Chen R, Bouck J B, Weinstock G M, Gibbs R A
Department of Molecular and Human Genetics, Human Genome Sequencing Center, Baylor College of Medicine, Houston, Texas 77030, USA.
Genome Res. 2001 Nov;11(11):1807-16. doi: 10.1101/gr.203601.
Multi-species sequence comparisons are a very efficient way to reveal conserved genes. Because sequence finishing is expensive and time consuming, many genome sequences are likely to stay incomplete. A challenge is to use these fragmented data for understanding the human genome. Methods for using cross-species whole-genome shotgun sequence (WGS) for genome annotation are described in this paper. About one-half million high-quality rat WGS reads (covering 7.5% of the rat genome) generated at the Baylor College of Medicine Human Genome Sequencing Center were compared with the human genome. Using computer-generated random reads as a negative control, a set of parameters was determined for reliable interpretation of BLAST search results. About 10% of the rat reads contain regions that are conserved in the human genomic sequence and about one-third of these include known gene-coding regions. Mapping the conserved regions to human chromosomes showed a 23-fold enrichment for coding regions compared with noncoding regions. This approach can also be applied to other mammalian genomes for gene finding. These data predicted approximately 42,500 genes in the human, slightly more than reported previously.

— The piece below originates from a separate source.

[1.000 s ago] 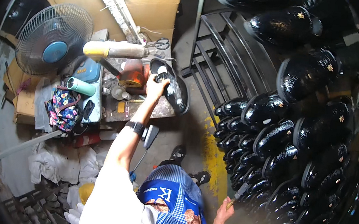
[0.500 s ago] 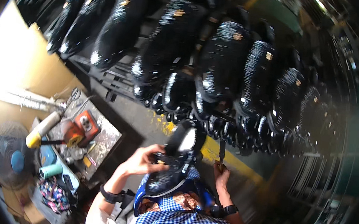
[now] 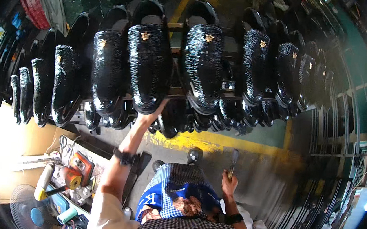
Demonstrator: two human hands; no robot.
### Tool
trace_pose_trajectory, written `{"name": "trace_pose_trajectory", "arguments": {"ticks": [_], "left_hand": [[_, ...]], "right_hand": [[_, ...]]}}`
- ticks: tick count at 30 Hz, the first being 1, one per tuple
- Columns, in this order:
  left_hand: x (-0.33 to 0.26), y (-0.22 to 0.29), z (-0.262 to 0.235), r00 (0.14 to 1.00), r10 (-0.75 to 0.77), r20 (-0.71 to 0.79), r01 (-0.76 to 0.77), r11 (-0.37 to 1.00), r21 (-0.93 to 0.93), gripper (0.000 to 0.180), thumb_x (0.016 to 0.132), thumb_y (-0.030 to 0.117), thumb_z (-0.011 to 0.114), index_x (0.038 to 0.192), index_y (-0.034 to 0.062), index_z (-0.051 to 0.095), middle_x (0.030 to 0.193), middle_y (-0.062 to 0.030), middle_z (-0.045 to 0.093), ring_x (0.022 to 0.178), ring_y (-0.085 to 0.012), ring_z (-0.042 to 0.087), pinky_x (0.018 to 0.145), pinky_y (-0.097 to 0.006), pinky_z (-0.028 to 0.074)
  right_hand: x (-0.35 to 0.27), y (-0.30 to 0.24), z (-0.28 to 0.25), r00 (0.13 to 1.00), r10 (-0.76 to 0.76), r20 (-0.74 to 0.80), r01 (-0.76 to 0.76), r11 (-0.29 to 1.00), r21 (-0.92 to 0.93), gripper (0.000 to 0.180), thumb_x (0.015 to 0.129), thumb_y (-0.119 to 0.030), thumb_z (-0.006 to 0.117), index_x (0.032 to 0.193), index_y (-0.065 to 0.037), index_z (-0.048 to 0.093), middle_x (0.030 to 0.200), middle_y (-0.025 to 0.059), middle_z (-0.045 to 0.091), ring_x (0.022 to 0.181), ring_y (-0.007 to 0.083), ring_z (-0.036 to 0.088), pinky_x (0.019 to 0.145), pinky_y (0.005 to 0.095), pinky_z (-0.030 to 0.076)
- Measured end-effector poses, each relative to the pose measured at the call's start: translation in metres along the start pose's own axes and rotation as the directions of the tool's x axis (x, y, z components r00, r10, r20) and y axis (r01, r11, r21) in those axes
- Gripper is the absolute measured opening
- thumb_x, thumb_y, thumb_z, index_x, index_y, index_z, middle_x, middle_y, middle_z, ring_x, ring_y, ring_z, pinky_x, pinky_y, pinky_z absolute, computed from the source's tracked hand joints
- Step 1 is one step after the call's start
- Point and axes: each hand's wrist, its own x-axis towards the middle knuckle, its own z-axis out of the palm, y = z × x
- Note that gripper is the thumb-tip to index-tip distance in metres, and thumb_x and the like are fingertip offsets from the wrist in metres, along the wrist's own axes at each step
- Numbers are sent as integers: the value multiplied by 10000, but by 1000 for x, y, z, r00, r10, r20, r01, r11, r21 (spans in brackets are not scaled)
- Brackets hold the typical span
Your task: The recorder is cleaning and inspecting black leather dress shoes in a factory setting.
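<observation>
My left arm stretches forward to the shoe rack, and my left hand (image 3: 148, 117) is partly hidden behind the toe of a glossy black loafer (image 3: 145, 73) with a gold ornament. Most of its fingers are out of sight, so I cannot tell whether they grip anything. Just right of that hand, a black shoe (image 3: 169, 124) shows on a lower level. My right hand (image 3: 229, 183) is low on the right, closed around a slim tool (image 3: 234, 158) with a greyish upper end and a yellowish part by the fingers. The tool points away from me.
More black loafers (image 3: 202, 67) line the rack's upper level, with several below. At left, a cluttered bench holds an orange-red device (image 3: 82, 166) and a yellow-and-white heat-gun-like tool (image 3: 44, 180); a fan (image 3: 28, 208) stands nearby. Metal racks (image 3: 337, 125) rise at right.
The black loafer is no longer visible in my left hand, which has moved from my body forward to the rack. My right hand still holds the slim tool, slightly lower. The view has turned.
</observation>
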Motion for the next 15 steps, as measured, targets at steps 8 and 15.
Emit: {"name": "trace_pose_trajectory", "arguments": {"ticks": [8,15], "left_hand": [[38,76,64,976,216,-18,-209,917,-339,375,764,124,607,1113,21,515,1010,-174,575,922,-264,554,822,-369,429],[19,35,60,963,-74,260,159,933,-324,363,769,134,618,1100,18,521,976,-147,586,892,-237,562,802,-346,443]], "right_hand": [[6,-8,-10,981,188,40,-191,930,314,176,802,-170,638,891,-19,656,669,-38,563,553,33,433,492,208,353],[5,-76,-8,983,131,131,-173,903,393,216,808,-182,633,952,-21,636,650,-45,553,534,16,433,471,196,346]]}}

多物种序列比较是揭示保守基因的一种非常有效的方法。由于序列完成既昂贵又耗时,许多基因组序列可能仍不完整。一项挑战是利用这些碎片化数据来理解人类基因组。本文描述了使用跨物种全基因组鸟枪法测序(WGS)进行基因组注释的方法。贝勒医学院人类基因组测序中心生成的约50万条高质量大鼠WGS读段(覆盖大鼠基因组的7.5%)与人类基因组进行了比较。以计算机生成的随机读段作为阴性对照,确定了一组参数以可靠地解释BLAST搜索结果。约10%的大鼠读段包含在人类基因组序列中保守的区域,其中约三分之一包含已知的基因编码区域。将保守区域映射到人类染色体上显示,与非编码区域相比,编码区域的富集度提高了23倍。这种方法也可应用于其他哺乳动物基因组以寻找基因。这些数据预测人类约有42,500个基因,略多于先前报道的数量。